Requirement. Only the lines from the beginning of the material below through the line with "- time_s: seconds" should be retyped exactly, and pictures are to be skipped.

Recorded information.
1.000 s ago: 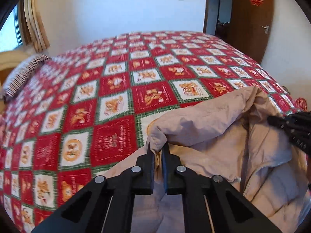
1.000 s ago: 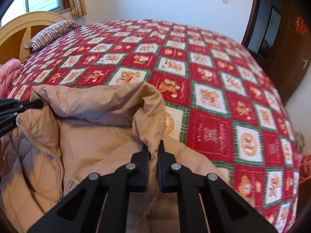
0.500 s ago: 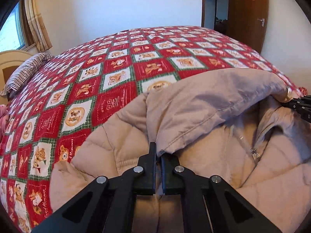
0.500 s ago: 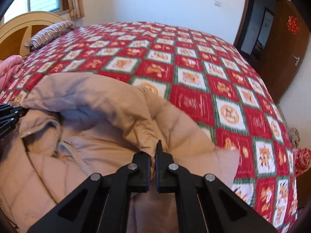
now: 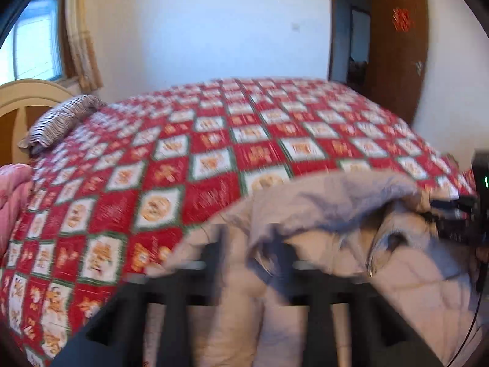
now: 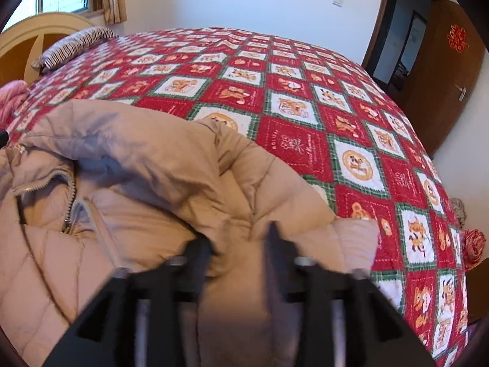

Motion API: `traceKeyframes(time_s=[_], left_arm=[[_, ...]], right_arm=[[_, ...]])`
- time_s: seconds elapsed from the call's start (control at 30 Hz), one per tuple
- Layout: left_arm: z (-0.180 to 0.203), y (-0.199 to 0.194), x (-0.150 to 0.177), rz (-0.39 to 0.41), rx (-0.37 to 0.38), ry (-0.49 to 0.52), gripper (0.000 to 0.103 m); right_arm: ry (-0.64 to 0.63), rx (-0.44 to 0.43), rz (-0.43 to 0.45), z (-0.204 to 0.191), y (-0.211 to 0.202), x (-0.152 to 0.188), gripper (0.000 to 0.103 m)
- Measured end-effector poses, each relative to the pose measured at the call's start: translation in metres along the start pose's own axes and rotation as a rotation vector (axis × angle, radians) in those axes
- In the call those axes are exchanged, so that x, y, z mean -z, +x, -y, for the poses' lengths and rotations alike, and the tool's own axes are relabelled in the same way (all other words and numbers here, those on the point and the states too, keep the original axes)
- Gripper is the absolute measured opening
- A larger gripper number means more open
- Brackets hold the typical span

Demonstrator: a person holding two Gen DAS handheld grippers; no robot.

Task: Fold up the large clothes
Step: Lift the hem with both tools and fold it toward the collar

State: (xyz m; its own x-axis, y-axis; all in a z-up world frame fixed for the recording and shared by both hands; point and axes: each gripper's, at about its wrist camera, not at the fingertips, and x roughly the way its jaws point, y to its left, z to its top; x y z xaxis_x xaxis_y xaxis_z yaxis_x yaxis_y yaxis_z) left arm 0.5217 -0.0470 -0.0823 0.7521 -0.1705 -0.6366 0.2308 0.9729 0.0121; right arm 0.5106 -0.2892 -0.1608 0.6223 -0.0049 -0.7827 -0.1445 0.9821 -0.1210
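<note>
on the red patchwork bed, both grippers have just let the beige puffer jacket go.

from the left: a striped pillow (image 6: pixel 76 44) lies by the headboard, well apart from the work. the left gripper (image 5: pixel 249 244), clamped on a fold half a second ago, now stands with its jaws spread and nothing between them, though blur softens this. the puffer jacket (image 6: pixel 171 165) lies on the near edge of the quilt (image 6: pixel 305 98), collar flopped over, zipper (image 6: pixel 68 205) showing. the right gripper (image 6: pixel 240 241) has likewise parted and holds nothing. the jacket is laid down, so folding proper can probably begin with fresh grasps.
</note>
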Motion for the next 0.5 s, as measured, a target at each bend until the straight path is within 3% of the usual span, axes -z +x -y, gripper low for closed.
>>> traceKeyframes(time_s=[0.03,0.07,0.17,0.27,0.37,0.5], left_arm=[[-0.004,-0.007,-0.006,0.039,-0.024,-0.026,0.088],[-0.007,-0.011,-0.011,0.069,-0.05,-0.046,0.097],[-0.012,-0.007,-0.028,0.093,-0.053,-0.086,0.097],[-0.005,0.015,-0.045,0.081,-0.12,-0.088,0.097],[0.007,0.043,-0.058,0.055,-0.243,-0.077,0.097],[0.019,0.077,-0.057,0.006,-0.257,-0.078,0.097]], right_arm=[[-0.001,-0.003,0.0,0.001,-0.003,0.0,0.055],[-0.006,-0.004,0.001,0.002,-0.007,0.0,0.056],[-0.014,0.006,0.007,0.008,-0.026,0.002,0.057],[0.056,0.015,0.066,0.02,-0.052,-0.006,0.058],[0.167,-0.043,0.148,0.025,-0.067,-0.032,0.058],[0.272,-0.109,0.167,0.013,-0.046,-0.076,0.059]])
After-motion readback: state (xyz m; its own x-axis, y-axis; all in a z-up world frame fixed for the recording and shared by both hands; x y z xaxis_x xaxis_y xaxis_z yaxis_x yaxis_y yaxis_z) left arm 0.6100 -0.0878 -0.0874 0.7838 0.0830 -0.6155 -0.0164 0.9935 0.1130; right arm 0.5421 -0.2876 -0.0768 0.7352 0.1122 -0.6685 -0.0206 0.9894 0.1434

Answer area.
1.000 s ago: 
1.000 s ago: 
0.500 s ago: 
0.500 s ago: 
now: 
now: 

Motion API: `traceKeyframes(time_s=[_], left_arm=[[_, ...]], right_arm=[[_, ...]])`
- time_s: seconds elapsed from the call's start (control at 30 Hz), one per tuple

With this, the exercise is finished.